Go through the records and copy each line where the string "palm" occurs.

Records from a dataset

----------

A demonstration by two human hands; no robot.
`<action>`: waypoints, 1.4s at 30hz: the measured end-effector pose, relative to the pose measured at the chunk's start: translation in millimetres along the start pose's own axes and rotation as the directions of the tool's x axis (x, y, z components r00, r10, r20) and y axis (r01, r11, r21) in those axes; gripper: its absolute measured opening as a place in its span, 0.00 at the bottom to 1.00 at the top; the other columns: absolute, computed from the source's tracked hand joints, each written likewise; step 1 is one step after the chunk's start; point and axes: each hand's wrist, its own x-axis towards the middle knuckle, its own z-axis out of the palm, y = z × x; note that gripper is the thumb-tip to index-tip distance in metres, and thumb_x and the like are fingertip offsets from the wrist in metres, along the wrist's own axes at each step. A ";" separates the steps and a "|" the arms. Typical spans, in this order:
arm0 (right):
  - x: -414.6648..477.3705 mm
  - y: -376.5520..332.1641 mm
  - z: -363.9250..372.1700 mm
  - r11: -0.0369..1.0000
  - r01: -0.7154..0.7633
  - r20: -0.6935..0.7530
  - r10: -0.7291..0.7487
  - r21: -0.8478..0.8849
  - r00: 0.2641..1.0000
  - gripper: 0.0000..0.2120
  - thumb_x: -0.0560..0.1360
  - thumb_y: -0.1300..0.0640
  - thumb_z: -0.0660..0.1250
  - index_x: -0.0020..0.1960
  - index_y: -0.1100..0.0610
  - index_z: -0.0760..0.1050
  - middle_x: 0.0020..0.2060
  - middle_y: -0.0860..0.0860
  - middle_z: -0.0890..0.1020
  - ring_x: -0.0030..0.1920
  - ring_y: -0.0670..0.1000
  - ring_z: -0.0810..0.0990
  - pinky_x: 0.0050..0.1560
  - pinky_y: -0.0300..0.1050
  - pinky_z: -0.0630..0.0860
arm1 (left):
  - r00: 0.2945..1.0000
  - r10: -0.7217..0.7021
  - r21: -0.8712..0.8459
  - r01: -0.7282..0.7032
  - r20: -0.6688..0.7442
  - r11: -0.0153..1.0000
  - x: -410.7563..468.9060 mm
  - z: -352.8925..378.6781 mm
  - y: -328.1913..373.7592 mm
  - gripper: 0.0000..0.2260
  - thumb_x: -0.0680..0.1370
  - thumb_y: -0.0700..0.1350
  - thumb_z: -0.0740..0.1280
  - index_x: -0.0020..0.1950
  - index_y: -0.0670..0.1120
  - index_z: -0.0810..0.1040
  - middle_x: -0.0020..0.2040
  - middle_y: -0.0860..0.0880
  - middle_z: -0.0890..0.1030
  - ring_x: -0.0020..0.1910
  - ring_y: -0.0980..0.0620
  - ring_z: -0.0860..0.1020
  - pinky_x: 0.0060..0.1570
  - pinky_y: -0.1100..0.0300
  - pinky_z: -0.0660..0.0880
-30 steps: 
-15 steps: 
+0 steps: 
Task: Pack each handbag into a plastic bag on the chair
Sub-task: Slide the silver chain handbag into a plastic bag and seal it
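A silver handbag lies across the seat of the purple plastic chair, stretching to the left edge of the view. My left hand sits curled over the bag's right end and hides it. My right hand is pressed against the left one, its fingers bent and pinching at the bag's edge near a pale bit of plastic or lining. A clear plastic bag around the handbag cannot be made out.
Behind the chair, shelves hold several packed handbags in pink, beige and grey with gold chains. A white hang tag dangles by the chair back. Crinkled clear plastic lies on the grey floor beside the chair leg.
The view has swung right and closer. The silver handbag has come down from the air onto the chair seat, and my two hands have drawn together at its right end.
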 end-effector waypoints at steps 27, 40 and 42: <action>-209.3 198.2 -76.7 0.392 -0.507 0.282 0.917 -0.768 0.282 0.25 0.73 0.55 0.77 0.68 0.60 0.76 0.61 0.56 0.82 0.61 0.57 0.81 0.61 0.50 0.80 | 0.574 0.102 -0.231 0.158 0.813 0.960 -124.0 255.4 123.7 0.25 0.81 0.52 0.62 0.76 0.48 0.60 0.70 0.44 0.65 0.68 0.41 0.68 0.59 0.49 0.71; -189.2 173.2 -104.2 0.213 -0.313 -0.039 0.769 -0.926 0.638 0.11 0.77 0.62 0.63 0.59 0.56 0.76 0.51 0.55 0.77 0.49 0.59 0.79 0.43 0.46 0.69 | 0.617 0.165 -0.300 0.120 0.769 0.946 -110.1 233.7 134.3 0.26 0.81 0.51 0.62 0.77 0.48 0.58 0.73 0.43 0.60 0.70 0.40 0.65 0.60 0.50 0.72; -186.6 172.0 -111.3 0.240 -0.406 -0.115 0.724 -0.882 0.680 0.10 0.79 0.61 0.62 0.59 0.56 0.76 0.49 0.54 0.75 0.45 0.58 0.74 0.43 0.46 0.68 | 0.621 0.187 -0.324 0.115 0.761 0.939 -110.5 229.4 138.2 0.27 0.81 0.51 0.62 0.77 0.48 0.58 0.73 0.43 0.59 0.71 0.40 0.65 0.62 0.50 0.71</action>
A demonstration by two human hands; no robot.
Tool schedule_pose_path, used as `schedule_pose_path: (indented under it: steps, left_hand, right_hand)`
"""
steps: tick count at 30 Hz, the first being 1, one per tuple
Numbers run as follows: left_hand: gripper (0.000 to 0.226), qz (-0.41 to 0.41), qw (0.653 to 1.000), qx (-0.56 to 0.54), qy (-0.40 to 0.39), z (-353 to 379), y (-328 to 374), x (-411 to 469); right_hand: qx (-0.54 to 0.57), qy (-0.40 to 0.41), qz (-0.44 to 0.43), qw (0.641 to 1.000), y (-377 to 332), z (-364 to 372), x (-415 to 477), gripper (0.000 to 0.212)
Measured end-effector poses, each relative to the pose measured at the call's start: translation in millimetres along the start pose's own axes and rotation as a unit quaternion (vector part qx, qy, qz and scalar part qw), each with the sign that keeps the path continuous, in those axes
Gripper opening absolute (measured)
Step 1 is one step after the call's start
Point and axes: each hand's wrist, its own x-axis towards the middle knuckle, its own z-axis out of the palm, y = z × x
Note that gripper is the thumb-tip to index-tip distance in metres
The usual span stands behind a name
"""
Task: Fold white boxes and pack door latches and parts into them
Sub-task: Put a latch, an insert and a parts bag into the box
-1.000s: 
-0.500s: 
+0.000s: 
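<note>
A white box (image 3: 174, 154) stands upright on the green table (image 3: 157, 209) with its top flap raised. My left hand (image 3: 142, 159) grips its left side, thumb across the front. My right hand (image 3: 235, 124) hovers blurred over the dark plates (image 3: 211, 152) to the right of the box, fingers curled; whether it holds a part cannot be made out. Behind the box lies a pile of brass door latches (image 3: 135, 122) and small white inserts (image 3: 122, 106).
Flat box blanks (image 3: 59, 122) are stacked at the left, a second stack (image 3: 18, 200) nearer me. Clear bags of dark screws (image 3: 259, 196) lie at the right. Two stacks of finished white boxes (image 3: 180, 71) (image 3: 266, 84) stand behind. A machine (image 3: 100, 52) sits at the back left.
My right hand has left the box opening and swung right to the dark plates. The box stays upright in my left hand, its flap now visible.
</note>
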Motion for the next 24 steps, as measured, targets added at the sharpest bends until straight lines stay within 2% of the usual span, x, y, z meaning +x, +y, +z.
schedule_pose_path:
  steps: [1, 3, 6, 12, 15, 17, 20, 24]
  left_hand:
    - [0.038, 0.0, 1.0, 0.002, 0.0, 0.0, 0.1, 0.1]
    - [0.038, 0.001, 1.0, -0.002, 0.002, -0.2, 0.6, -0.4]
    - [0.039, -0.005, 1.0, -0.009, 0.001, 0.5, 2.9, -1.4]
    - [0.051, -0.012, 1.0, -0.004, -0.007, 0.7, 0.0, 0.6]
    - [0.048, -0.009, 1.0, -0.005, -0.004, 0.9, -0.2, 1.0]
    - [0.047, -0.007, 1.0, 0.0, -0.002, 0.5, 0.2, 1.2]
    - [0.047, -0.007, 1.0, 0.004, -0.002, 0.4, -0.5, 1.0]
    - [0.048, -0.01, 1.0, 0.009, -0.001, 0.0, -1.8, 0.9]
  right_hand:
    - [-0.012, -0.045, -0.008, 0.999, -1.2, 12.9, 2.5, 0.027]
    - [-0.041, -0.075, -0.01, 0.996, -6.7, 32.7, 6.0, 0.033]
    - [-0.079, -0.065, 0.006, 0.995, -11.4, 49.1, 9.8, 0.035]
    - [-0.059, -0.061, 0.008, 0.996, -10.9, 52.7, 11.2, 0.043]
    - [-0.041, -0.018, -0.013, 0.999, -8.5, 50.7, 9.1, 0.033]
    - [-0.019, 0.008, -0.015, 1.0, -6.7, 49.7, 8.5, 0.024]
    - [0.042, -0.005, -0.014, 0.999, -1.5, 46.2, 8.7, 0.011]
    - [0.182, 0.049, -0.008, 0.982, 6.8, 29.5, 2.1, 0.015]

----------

- Reply
`<action>`: waypoints, 1.4s at 30hz: the measured end-effector pose, relative to the pose measured at the chunk's start: translation in millimetres along the start pose's own axes and rotation as the directions of the tool's x axis (x, y, z components r00, r10, r20) and y axis (r01, r11, r21) in those axes; gripper: its absolute measured opening as a place in its span, 0.00 at the bottom to 1.00 at the top; the other columns: absolute, computed from the source's tracked hand joints, each written likewise; step 1 is one step after the chunk's start; point and axes: each hand's wrist, its own x-axis towards the middle knuckle, its own z-axis out of the palm, y = z × x; note that gripper is the thumb-tip to index-tip distance in metres, and thumb_x and the like are fingertip offsets from the wrist in metres, along the wrist's own axes at each step. A ";" separates the steps and a "|" the arms. Typical spans, in this order:
Point and axes: each hand's wrist, its own x-axis towards the middle knuckle, its own z-axis out of the palm, y = z × x

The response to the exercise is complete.